───── Supplied material ─────

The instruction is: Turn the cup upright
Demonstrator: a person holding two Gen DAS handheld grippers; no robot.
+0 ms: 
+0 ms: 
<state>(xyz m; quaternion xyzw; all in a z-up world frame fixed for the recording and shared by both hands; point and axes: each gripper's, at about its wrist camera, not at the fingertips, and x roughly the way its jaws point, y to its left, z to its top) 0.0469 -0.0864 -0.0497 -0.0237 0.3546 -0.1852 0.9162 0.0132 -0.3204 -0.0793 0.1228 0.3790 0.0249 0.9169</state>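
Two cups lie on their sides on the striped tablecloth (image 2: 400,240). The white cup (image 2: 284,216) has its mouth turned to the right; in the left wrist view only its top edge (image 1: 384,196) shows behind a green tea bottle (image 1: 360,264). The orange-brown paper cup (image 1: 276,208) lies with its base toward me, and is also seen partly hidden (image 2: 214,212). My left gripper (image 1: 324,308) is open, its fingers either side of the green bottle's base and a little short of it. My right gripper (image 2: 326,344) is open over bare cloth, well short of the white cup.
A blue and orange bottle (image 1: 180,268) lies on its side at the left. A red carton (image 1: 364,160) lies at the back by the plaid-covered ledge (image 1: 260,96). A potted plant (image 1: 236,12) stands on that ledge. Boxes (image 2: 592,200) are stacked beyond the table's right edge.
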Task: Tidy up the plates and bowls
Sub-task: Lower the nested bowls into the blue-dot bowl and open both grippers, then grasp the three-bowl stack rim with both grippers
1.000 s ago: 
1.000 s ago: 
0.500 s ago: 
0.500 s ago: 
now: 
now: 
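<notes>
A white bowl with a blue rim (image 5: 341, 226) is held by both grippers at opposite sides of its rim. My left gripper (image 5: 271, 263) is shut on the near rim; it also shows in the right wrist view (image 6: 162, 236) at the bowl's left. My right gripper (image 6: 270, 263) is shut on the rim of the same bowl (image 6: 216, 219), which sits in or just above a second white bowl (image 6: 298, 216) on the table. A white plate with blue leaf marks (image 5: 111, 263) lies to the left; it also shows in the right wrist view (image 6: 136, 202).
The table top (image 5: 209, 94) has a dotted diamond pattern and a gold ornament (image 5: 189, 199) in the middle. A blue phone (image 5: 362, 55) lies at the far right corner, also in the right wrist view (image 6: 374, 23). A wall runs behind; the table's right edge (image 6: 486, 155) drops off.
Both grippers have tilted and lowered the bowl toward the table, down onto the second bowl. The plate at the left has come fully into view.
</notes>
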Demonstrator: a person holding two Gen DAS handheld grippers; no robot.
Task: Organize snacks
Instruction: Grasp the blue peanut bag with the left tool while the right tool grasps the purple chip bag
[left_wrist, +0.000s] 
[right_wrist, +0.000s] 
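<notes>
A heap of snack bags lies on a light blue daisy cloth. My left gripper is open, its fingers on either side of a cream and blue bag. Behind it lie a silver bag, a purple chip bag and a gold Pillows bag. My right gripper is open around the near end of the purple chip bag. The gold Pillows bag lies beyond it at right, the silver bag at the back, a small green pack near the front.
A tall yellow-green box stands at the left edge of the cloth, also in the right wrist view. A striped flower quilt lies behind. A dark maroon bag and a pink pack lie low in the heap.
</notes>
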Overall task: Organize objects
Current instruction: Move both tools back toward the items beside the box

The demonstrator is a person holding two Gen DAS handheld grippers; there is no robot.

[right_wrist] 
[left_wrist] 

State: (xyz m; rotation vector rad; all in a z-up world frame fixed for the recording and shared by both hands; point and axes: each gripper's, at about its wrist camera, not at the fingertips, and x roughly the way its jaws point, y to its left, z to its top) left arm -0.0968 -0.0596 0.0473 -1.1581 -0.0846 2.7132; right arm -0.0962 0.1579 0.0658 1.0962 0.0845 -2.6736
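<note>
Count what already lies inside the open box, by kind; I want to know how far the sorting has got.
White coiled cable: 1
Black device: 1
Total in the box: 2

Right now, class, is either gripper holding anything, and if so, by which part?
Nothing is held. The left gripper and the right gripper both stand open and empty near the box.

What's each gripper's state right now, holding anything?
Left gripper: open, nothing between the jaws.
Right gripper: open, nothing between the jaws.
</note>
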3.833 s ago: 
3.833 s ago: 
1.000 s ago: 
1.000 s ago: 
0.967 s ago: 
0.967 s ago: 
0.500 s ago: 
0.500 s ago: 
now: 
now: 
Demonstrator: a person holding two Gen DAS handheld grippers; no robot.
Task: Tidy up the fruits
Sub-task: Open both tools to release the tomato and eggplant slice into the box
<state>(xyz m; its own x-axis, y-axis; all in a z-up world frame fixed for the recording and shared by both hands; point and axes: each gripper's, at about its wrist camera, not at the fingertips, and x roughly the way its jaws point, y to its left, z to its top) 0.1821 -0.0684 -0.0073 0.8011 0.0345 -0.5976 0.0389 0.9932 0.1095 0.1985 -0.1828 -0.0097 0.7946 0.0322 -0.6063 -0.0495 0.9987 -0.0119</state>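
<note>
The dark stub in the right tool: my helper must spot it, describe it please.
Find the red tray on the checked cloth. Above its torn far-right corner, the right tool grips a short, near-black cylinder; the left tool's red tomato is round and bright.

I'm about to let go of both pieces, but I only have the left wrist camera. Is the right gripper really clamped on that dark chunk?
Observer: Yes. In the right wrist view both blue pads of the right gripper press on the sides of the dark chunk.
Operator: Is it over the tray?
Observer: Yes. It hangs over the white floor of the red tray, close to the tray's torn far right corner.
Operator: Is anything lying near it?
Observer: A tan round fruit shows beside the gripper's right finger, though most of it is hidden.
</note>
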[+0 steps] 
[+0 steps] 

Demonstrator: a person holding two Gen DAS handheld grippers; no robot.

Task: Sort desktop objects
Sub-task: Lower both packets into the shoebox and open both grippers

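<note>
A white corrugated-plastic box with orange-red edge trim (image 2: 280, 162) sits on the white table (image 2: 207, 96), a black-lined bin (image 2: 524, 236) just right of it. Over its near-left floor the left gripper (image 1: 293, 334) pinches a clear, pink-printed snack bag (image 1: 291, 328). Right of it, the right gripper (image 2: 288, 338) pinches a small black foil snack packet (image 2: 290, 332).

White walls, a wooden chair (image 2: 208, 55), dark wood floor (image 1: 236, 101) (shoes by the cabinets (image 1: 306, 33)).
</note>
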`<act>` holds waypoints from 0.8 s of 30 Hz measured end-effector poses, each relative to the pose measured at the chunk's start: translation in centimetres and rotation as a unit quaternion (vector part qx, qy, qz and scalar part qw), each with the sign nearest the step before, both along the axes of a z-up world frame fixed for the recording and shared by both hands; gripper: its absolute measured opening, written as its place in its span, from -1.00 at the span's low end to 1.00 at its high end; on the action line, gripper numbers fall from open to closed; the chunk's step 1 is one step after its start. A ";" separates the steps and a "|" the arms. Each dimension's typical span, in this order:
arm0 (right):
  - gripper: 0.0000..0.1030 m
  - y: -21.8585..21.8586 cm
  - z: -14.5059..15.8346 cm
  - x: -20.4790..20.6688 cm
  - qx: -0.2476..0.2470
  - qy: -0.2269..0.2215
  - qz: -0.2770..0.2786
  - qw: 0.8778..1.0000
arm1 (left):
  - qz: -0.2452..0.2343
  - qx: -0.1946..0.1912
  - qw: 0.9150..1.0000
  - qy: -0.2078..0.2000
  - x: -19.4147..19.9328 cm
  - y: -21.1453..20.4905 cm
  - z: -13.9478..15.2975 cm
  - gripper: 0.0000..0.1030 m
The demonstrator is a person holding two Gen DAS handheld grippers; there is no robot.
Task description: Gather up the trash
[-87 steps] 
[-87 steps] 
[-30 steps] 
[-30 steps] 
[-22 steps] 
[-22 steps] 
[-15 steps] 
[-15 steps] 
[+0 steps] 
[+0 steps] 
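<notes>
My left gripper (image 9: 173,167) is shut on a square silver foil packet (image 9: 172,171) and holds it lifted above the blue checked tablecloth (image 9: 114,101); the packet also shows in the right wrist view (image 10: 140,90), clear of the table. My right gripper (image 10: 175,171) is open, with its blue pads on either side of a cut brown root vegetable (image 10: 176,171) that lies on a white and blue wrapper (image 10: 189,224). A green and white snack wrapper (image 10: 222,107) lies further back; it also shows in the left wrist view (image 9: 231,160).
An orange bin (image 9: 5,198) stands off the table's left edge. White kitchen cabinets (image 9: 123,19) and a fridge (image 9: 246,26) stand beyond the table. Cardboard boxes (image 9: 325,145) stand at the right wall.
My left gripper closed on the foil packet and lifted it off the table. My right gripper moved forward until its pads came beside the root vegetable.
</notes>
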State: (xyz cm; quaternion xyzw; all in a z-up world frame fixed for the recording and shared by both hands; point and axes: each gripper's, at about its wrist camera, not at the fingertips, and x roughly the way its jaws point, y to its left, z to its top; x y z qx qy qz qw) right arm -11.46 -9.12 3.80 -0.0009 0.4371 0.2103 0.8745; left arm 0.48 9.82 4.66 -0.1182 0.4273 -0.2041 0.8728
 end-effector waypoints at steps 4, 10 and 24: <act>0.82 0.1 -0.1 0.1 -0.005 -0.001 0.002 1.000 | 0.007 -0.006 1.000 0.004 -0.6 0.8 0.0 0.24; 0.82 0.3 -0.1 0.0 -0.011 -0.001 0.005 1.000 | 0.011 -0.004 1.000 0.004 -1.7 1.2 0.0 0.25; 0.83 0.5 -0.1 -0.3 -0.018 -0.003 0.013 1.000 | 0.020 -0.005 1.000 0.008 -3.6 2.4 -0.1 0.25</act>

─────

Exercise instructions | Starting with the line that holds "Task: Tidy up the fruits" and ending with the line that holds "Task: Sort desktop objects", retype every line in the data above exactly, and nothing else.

Exercise solution |
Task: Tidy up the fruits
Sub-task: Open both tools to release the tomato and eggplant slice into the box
<state>(xyz m; its own x-axis, y-axis; all in a z-up world frame fixed for the recording and shared by both hands; point and axes: each gripper's, at about its wrist camera, not at the fingertips, and x roughly the way its jaws point, y to its left, z to its top) 0.1821 -0.0684 -0.0073 0.8011 0.0345 -0.5976 0.0389 0.9932 0.1095 0.1985 -0.1828 -0.0097 0.7946 0.0322 -0.6063 -0.0495 0.9987 -0.0119</state>
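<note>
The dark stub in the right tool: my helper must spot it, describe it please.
Find the red tray on the checked cloth. Above its torn far-right corner, the right tool grips a short, near-black cylinder; the left tool's red tomato is round and bright.

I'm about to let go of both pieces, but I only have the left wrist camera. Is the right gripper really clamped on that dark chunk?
Observer: Yes. In the right wrist view both blue pads of the right gripper press on the sides of the dark chunk.
Operator: Is it over the tray?
Observer: Yes. It hangs over the white floor of the red tray, close to the tray's torn far right corner.
Operator: Is anything lying near it?
Observer: A tan round fruit shows beside the gripper's right finger, though most of it is hidden.
</note>
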[+0 steps] 
[+0 steps] 

Demonstrator: a person holding two Gen DAS handheld grippers; no robot.

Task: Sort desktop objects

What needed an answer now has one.